The escalating controversy surrounding President Donald Trump’s renewed push to acquire Greenland has triggered a rare constitutional flashpoint in Washington, with Senator Ed Markey (D-MA) publicly calling for the invocation of the 25th Amendment to remove the president from office.
While the demand has intensified political debate, its legal viability remains highly constrained by constitutional text, historical precedent, and political realities.
The Trigger: Greenland, Rhetoric, and Presidential Judgment
Senator Markey’s call followed reports that President Trump sent a message to Norwegian Prime Minister Jonas Gahr Støre, suggesting that his failure to receive the Nobel Peace Prize had diminished his obligation to “think purely of peace” in relation to Greenland, a semi-autonomous territory of Denmark and a NATO ally.
Lawmakers including Rep. Yassamin Ansari and Rep. Sydney Kamlager-Dove echoed Markey’s concerns, arguing that the president’s rhetoric and threats toward an allied nation demonstrate instability, poor judgment, and a willingness to endanger U.S. national security interests. Collectively, they framed the behavior as evidence that the president is “unfit for office.”

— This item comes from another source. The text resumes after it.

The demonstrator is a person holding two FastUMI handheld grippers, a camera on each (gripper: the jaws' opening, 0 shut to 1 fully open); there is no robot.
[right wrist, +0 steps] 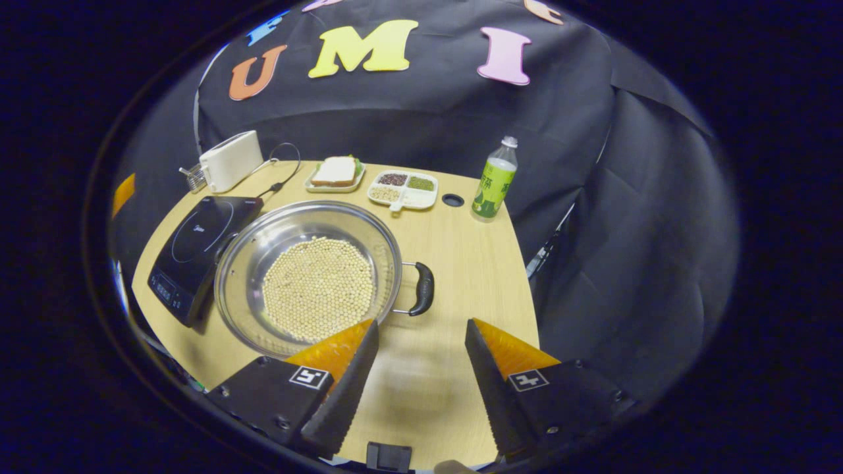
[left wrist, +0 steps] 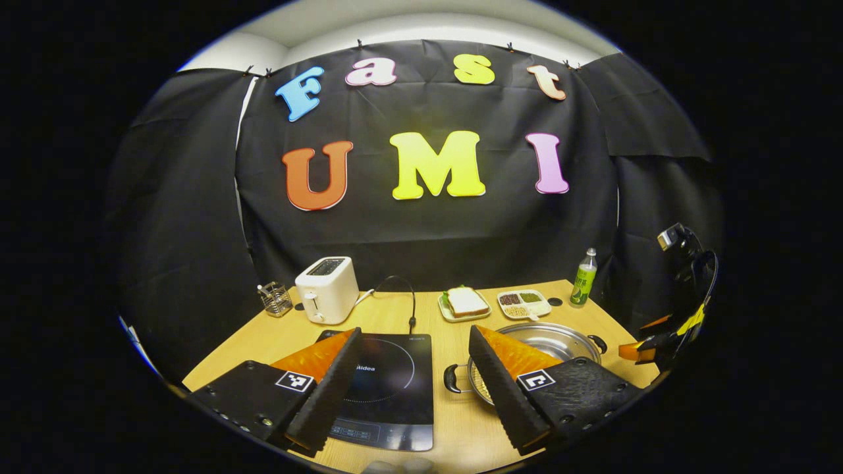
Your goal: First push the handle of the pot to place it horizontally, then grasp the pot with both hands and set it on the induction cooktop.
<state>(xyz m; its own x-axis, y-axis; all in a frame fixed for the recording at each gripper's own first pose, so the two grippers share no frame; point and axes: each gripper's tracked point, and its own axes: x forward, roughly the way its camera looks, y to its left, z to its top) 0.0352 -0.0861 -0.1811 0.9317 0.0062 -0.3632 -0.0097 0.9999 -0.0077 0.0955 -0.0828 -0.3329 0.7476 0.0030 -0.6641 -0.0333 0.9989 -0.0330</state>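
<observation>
steel pot (right wrist: 309, 276) beside cooktop (right wrist: 197, 253), black handle (right wrist: 423, 288) toward table's right edge

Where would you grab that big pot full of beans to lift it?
By its two black side handles, one gripper each. The pot is wide, shallow and heavy with beans, so one side would probably tip it. Right gripper comes at the right handle; left gripper at the left handle.

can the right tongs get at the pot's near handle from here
Probably yes: the right tongs are open, and bare table lies between them and the black handle of the pot.
</observation>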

The White House has dismissed the criticism as “political theater,” maintaining that the administration’s posture toward Greenland reflects strategic national interests rather than impulsive decision-making.
Section 4 of the 25th Amendment: A High Legal Threshold
At the center of the debate is Section 4 of the 25th Amendment, which allows for the temporary transfer of presidential power when a president is deemed “unable to discharge the powers and duties of his office.”
Legally, the process is stringent:
- Initiation: The Vice President and a majority of the Cabinet must submit a written declaration to Congress stating that the president is unable to perform his duties.
- Immediate Effect: Upon transmission, the Vice President assumes the powers of the presidency.
- Presidential Challenge: The president may contest the declaration.
- Congressional Vote: Congress must decide the matter within 21 days.
- Supermajority Requirement: A two-thirds vote in both the House and Senate is required to keep the president removed. Failing that, presidential authority is restored.
Crucially, the amendment was designed to address incapacity, not misconduct. Historically, this has been understood to mean physical or cognitive inability, such as severe illness, coma, or incapacitation—not controversial policy decisions or inflammatory rhetoric.
Historical Context and Legal Precedent
Section 4 has never been successfully invoked. Even during periods of intense political instability—including the Nixon and Reagan administrations—it was not used as a mechanism for addressing erratic or dangerous behavior. Legal scholars widely agree that expanding its use to encompass perceived recklessness or poor judgment would represent a major constitutional reinterpretation.
Courts have never adjudicated a Section 4 removal, leaving the issue squarely within the political branches. As such, any attempt to invoke it would hinge not on judicial standards, but on political consensus—particularly the cooperation of the vice president and Cabinet.
Political Expression vs. Constitutional Mechanism
From a legal standpoint, Senator Markey’s call functions more as constitutional signaling than a practical removal strategy. It underscores congressional concern while highlighting the limits of existing mechanisms for responding to perceived presidential instability outside impeachment.
Unlike impeachment—which addresses “high crimes and misdemeanors”—the 25th Amendment does not require wrongdoing, but it also does not accommodate disputes over temperament, rhetoric, or foreign policy posture. Without evidence of incapacity and without executive branch participation, invocation remains legally improbable.
Conclusion: A High Bar Unlikely to Be Met
While Senator Markey’s invocation of the 25th Amendment reflects deep alarm among some lawmakers, the constitutional framework makes removal under Section 4 exceedingly unlikely. The amendment’s design, history, and procedural demands strongly favor restraint, reserving its use for clear and demonstrable incapacity rather than controversial conduct.
Absent the support of the vice president, a majority of the Cabinet, and overwhelming bipartisan consensus in Congress, the call is best understood as a political warning grounded in constitutional language, rather than a viable legal pathway to presidential removal.